- Task requirements:
Find all lines with the word "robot" in the material, then copy them.

- Collected data:

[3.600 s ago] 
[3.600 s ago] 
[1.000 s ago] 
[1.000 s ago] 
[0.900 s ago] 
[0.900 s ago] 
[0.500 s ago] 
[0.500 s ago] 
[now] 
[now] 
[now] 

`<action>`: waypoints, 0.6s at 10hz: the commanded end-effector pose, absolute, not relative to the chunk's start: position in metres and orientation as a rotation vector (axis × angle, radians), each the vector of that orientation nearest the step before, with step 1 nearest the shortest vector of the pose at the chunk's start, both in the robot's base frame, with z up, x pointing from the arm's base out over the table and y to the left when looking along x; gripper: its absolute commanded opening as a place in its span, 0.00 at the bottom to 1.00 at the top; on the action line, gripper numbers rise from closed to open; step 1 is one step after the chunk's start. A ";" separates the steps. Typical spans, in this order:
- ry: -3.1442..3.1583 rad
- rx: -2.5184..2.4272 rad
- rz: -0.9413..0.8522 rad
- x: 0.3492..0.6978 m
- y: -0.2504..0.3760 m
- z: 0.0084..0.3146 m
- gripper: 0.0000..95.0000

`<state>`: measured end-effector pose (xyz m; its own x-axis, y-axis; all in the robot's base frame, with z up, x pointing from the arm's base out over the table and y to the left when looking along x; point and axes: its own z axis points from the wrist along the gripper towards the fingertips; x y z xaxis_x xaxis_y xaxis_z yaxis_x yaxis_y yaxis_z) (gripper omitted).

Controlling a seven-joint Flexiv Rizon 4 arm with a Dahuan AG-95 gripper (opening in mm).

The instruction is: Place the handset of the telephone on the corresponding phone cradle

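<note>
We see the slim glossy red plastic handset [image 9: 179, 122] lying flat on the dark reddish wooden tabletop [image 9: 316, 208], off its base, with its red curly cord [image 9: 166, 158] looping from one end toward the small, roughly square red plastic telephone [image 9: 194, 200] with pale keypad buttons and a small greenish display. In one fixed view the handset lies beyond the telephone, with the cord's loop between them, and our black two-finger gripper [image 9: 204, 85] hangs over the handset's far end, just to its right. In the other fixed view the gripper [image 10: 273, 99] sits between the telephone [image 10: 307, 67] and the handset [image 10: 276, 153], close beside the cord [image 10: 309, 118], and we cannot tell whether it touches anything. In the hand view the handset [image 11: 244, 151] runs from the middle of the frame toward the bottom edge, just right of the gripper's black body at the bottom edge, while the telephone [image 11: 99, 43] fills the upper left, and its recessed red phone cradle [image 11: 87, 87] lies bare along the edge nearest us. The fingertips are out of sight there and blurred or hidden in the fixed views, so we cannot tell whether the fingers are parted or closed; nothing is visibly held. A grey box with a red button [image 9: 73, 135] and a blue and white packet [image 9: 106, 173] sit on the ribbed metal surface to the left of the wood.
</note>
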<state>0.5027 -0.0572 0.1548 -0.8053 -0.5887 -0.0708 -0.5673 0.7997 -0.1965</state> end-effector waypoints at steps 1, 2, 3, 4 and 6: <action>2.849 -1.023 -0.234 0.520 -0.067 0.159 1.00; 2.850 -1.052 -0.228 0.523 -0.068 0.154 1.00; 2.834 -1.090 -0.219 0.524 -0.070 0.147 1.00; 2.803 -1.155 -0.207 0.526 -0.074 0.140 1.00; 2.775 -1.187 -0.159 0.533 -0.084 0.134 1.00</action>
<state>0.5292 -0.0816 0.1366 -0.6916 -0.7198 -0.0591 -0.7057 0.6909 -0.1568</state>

- Result:
`<action>`: waypoints, 0.6s at 10hz: the commanded end-effector pose, absolute, not relative to the chunk's start: position in metres and orientation as a rotation vector (axis × angle, radians), each the vector of that orientation nearest the step before, with step 1 nearest the shortest vector of the pose at the chunk's start, both in the robot's base frame, with z up, x pointing from the arm's base out over the table and y to the left when looking along x; gripper: its absolute commanded opening as a place in its span, 0.00 at the bottom to 1.00 at the top; on the action line, gripper numbers rise from closed to open; step 1 is one step after the chunk's start. A ";" separates the steps. Typical spans, in this order:
`<state>`: measured end-effector pose (xyz m; its own x-axis, y-axis; all in the robot's base frame, with z up, x pointing from the arm's base out over the table and y to the left when looking along x; point and axes: its own z axis points from the wrist along the gripper towards the fingertips; x y z xaxis_x xaxis_y xaxis_z yaxis_x yaxis_y yaxis_z) (gripper omitted).

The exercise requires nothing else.